*Task directions*: Nothing in the data below may be left out; return all of it exactly.

____________________

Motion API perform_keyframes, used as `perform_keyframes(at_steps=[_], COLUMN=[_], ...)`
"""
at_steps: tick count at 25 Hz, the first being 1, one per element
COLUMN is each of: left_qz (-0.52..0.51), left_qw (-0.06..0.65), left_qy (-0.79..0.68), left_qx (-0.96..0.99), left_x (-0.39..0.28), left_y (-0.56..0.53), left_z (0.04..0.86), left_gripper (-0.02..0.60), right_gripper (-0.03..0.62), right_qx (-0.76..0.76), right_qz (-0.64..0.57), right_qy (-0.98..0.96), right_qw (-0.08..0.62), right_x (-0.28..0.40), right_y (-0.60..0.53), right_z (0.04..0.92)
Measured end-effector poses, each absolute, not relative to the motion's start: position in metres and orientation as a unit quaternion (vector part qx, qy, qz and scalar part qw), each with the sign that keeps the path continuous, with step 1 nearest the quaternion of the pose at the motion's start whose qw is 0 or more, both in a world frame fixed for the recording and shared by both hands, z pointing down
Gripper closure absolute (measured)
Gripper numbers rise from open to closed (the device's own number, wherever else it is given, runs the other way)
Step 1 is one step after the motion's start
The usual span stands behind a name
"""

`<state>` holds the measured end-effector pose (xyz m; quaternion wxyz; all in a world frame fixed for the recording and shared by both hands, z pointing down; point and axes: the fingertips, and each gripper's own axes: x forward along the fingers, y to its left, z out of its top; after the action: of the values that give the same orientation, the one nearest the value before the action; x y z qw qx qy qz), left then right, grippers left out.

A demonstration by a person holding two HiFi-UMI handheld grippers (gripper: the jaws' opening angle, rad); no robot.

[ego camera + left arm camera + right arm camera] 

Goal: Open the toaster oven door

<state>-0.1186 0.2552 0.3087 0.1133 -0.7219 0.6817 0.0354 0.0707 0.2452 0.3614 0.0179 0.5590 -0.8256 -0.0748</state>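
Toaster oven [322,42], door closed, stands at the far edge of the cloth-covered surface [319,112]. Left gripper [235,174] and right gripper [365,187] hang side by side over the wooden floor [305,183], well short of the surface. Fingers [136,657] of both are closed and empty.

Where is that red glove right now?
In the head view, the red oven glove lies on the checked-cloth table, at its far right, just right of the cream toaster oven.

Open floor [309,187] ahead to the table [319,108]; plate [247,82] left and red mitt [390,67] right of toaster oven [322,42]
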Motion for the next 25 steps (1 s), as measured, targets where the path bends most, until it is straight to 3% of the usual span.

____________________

*Answer*:
Motion API perform_keyframes, used as `perform_keyframes(at_steps=[_], COLUMN=[_], ...)`
"""
at_steps: tick count at 25 Hz, the first being 1, one per element
COLUMN is each of: left_qz (-0.52..0.51), left_qw (-0.06..0.65), left_qy (-0.79..0.68), left_qx (-0.96..0.99), left_x (-0.39..0.28), left_y (-0.56..0.53), left_z (0.04..0.86), left_gripper (-0.02..0.60), right_gripper (-0.03..0.62), right_qx (-0.76..0.76), right_qz (-0.64..0.57), right_qy (-0.98..0.96), right_qw (-0.08..0.62), right_x (-0.28..0.40), right_y (-0.60..0.53), right_z (0.04..0.92)
Measured end-effector poses, each absolute, not relative to the motion's start: position in metres and orientation as a unit quaternion (vector part qx, qy, qz and scalar part qw), each with the sign that keeps the path continuous, with step 1 nearest the quaternion of the pose at the motion's start whose qw is 0 or more, both in a world frame fixed for the recording and shared by both hands, z pointing down
Gripper closure absolute (measured)
Gripper numbers rise from open to closed (the device's own number, wherever else it is given, runs the other way)
Step 1 is one step after the motion's start
The usual span stands behind a name
"""

`<state>` holds the measured end-effector pose (xyz m; quaternion wxyz; all in a world frame fixed for the recording and shared by both hands, z pointing down; point and axes: the fingertips, and each gripper's own axes: x forward along the fingers, y to its left, z out of its top; after the action: of the values that give the same orientation, the one nearest the value before the action; x y z qw qx qy qz), left then right, grippers left out.

A demonstration by a person holding two HiFi-UMI handheld grippers (gripper: the jaws' opening angle, rad); no robot.

[ego camera + left arm camera + right arm camera] 

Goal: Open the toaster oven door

<state>-0.1186 0.2552 0.3087 0.1133 -0.7219 0.6817 0.0354 0.0707 0.2452 0.3614 0.0179 0.5590 -0.8256 -0.0748</state>
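Toaster oven [322,42], door closed, stands at the far edge of the cloth-covered surface [319,112]. Left gripper [235,174] and right gripper [365,187] hang side by side over the wooden floor [305,183], well short of the surface. Fingers [136,657] of both are closed and empty.

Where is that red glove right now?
In the head view, the red oven glove lies on the checked-cloth table, at its far right, just right of the cream toaster oven.

Open floor [309,187] ahead to the table [319,108]; plate [247,82] left and red mitt [390,67] right of toaster oven [322,42]
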Motion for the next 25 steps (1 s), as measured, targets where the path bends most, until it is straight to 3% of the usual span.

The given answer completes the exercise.